One of the earliest sensationalist works was a German pamphlet describing the horrific hatchet murders of four children by their mother (and her immediate suicide), written by Lutheran minister Burkard Waldis in 1551:


She first went for the eldest son

Attempting to cut off his head;

He quickly to the window sped

To try if he could creep outside:

By the leg she pulled him back inside

And threw him down onto the ground

[and though the boy pleaded for his life]

She struck him with the self-same dread

As if it were a cabbage head.

Waldis’s tract established several hallmarks of the genre: language of extreme pathos designed to arouse the reader’s senses (hence sensational), a breakdown of the family unit (providing an opportunity for a lesson on maintaining a strong, church-centered morality), and a relaxed attitude toward factuality.
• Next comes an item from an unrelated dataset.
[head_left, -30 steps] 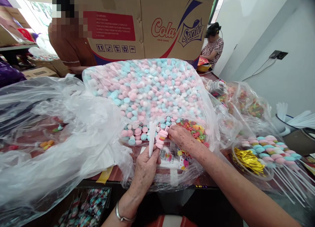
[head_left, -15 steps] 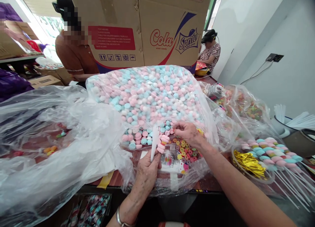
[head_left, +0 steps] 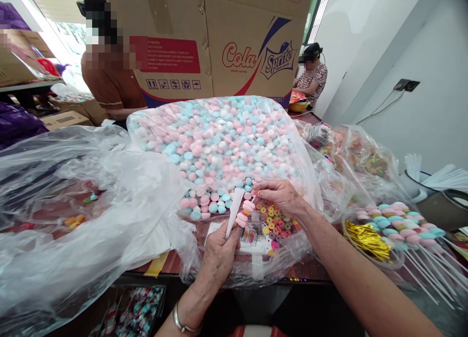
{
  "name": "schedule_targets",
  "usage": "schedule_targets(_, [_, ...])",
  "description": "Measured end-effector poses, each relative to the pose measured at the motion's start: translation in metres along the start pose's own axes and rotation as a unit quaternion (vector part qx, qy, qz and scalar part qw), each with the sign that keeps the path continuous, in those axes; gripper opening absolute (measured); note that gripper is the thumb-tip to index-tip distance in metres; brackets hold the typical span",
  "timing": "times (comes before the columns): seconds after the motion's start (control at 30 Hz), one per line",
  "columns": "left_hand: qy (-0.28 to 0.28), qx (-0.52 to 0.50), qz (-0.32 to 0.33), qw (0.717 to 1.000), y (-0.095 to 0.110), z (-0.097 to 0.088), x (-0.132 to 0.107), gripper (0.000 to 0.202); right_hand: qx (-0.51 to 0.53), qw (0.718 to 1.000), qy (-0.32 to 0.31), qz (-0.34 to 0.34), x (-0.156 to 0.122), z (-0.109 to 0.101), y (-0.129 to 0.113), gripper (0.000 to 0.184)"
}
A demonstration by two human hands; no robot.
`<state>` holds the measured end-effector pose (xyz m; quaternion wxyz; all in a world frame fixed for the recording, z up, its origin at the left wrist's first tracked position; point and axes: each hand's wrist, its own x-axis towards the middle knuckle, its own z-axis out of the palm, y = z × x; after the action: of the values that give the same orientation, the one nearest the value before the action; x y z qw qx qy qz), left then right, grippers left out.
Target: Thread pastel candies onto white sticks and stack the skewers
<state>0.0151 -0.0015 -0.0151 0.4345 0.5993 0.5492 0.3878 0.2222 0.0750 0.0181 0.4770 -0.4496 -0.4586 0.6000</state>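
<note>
My left hand (head_left: 218,254) is closed around a bundle of white sticks (head_left: 236,206) and a candy skewer (head_left: 242,218). Pink marshmallows are threaded on that skewer, with an orange-yellow piece between them. At the skewer's upper end, my right hand (head_left: 281,196) pinches a small reddish gummy ring (head_left: 255,193), partly covered by the fingers. Below the right hand lie loose, multicoloured gummy rings (head_left: 278,221). Pink, blue and white marshmallows (head_left: 215,198) spill toward me from a large clear bag (head_left: 226,137).
Finished-looking marshmallow skewers (head_left: 405,225) lie at the right beside a tub of gold twist ties (head_left: 367,240). A pot (head_left: 444,208) holds white sticks. Crumpled plastic (head_left: 120,205) covers the left. A big carton (head_left: 175,30) stands behind; two people are beyond it.
My right hand has moved slightly left to the skewer's upper end, bringing a reddish gummy ring there. The stick bundle and skewer in my left hand now tilt more to the right.
</note>
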Motion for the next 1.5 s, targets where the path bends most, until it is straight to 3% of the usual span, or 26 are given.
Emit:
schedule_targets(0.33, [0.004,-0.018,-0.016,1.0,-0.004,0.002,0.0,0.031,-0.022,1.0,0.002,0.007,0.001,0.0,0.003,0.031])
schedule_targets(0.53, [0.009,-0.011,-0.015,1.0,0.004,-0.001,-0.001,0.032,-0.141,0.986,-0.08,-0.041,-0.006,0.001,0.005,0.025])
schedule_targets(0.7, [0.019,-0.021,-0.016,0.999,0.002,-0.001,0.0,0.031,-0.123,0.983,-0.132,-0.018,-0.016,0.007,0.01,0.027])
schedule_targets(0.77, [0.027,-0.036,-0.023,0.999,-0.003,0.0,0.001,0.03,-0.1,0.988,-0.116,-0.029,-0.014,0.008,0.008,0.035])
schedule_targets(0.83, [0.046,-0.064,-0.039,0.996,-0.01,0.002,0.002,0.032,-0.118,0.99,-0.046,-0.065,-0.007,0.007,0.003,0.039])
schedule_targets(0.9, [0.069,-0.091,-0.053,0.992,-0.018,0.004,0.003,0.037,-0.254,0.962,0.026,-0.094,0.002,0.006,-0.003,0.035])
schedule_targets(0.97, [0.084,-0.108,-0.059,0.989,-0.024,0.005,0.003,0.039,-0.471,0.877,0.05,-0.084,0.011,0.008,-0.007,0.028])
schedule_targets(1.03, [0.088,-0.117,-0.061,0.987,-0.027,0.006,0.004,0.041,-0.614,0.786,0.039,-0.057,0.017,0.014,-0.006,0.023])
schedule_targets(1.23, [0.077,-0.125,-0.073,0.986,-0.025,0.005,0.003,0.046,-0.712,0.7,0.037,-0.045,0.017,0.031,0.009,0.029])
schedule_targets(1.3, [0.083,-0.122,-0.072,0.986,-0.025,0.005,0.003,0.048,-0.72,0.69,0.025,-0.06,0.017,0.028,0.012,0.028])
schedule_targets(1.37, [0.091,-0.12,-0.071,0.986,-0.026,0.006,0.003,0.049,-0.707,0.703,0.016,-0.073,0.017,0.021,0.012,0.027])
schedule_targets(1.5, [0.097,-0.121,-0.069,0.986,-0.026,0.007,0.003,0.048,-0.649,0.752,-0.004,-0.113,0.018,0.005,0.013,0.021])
Sensationalism was born in a time and a place (mid-16th-century Germany) in which  the printing press made possible the widespread distribution of pamphlets and broadsheets. According to Wiltenburg, such accounts were “produced and probably pur­chased mainly by the literate upper levels of early modern society.” Many were written by established clerics and educated burghers. They fancied themselves authors of the “war­haf­ftige newe Zeitung” (truthful new report), but they didn’t let a few missing facts stand in the way of dramatizing a “deeper moral truth.” Their different faiths produced alternative takes on events. A 17th-century Cath­olic pamphlet, for instance, used a man’s murder of his family to discuss the inevitable punishment of sin, while Protestant authors “could use similar content to stress the power of God’s word to redeem even the worst sinners through faith.” But sensationalism also served important secular purposes. In an era when rudimentary, state-sponsored criminal justice systems were starting to emerge, sensationalist writings stirred crucial  “right-thinking people” to support them.

Sensationalism has shifted form and focus over the centuries. In 17th-century England, ballads “fixed their gaze squarely on the criminal,” and increasing attention was paid to the motive behind the deed. Murderers were seen as having transgressed more against the state (by violating laws) than against God (by sinning), a change of perspective that moved the implied causes of criminal violence in a decidedly more secular direction.
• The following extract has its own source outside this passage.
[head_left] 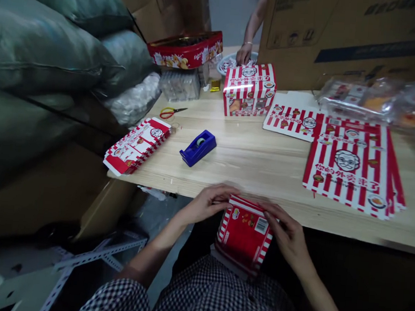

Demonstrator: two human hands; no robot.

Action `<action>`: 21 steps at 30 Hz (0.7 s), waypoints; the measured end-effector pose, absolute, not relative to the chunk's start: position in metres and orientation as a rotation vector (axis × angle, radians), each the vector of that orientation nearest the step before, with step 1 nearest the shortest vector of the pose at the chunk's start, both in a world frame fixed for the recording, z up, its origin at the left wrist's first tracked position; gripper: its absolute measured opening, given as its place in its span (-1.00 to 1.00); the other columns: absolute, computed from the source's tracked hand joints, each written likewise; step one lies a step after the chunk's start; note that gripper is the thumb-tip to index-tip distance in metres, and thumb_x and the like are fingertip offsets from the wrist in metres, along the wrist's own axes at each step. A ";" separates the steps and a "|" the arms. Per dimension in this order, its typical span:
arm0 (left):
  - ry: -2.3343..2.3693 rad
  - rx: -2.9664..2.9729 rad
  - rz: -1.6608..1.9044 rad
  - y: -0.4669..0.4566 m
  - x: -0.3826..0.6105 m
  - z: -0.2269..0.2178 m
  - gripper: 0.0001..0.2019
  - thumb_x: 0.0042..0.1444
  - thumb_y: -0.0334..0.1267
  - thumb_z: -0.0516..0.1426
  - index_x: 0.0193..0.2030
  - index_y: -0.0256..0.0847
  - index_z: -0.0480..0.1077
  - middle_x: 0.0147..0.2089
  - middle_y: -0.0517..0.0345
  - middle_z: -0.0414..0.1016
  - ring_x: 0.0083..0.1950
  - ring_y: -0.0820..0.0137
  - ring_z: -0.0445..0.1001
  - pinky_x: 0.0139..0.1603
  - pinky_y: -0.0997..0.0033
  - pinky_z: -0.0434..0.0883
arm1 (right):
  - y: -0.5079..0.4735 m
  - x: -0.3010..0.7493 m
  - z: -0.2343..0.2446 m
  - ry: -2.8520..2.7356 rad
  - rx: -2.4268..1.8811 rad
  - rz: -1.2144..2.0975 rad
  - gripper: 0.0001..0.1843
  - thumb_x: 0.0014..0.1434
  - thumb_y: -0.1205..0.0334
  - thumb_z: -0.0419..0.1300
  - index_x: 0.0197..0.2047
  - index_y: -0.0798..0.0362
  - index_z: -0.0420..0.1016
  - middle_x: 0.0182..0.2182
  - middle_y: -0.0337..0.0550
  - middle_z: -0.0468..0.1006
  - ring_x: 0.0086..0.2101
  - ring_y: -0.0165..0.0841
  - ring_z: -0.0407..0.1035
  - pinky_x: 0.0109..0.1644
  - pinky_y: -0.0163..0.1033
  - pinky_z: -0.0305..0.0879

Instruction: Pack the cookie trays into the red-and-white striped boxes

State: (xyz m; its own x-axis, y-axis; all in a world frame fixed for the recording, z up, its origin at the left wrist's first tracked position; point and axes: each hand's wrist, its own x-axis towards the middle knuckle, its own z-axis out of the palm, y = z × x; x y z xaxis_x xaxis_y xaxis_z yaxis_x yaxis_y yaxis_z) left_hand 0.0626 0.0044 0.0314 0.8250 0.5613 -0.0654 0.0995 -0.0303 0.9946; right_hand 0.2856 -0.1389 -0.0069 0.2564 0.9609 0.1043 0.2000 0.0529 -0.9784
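Both my hands hold a red-and-white striped carton [243,235] just below the front edge of the wooden table [265,155], above my checked lap. My left hand [209,203] grips its upper left corner with the fingers curled. My right hand [286,233] is wrapped round its right side. The carton's red bottom panel with a barcode faces me.
Flat striped carton blanks [353,169] lie at the right, a smaller stack [136,146] at the left edge. A blue tape dispenser [198,147], red scissors [171,111], a finished striped box [248,89] and a red tin [187,48] are on the table. Another person's hand [244,53] rests at the back.
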 end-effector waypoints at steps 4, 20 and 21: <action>0.580 1.569 0.419 0.007 0.062 0.023 -0.64 0.27 -0.21 0.18 0.19 -0.12 0.46 0.19 -0.04 0.50 0.19 0.19 0.50 0.24 0.12 0.40 | -0.138 0.289 -0.003 -1.160 -1.414 0.861 -0.74 0.33 0.19 0.19 0.03 -0.24 0.61 0.02 -0.21 0.62 0.10 -0.24 0.44 0.24 -0.07 0.32; 0.555 1.770 0.533 -0.020 0.052 0.044 -0.58 0.31 -0.29 0.13 0.27 0.10 0.37 0.45 0.11 0.20 0.48 0.19 0.13 0.46 -0.10 0.08 | -0.152 0.269 0.001 -1.137 -1.487 0.918 -0.62 0.41 0.06 0.04 0.25 -0.23 0.40 0.22 -0.16 0.43 0.23 -0.19 0.28 0.40 0.11 0.04; 0.558 1.777 0.541 -0.023 0.052 0.043 -0.57 0.29 -0.29 0.15 0.27 0.11 0.37 0.44 0.10 0.23 0.47 0.19 0.16 0.46 -0.12 0.09 | -0.152 0.268 0.000 -1.144 -1.488 0.901 -0.63 0.41 0.07 0.05 0.23 -0.22 0.43 0.22 -0.15 0.44 0.23 -0.19 0.28 0.41 0.11 0.03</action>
State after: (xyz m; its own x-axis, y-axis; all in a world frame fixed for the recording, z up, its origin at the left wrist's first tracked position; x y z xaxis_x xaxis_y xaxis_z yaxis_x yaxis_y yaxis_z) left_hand 0.0518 -0.0233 0.0434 0.7816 0.6188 0.0789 0.0987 -0.2476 0.9638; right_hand 0.2682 -0.1521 0.0001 0.2713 0.9623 0.0184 0.2077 -0.0398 -0.9774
Today’s blood-soaked sensationalist crime reports may have strayed far from their religiously oriented, morally straitening roots, but they still “exert substantial political and cultural power.” Studies suggest that they promote an exaggerated sense of the incidence of crime and of an individual’s perception that he or she is likely to be a victim of crime. As Wiltenburg points out, such fears can affect a broad range of choices and attitudes about our society, from where we choose to live to “what punitive governmental actions to support.”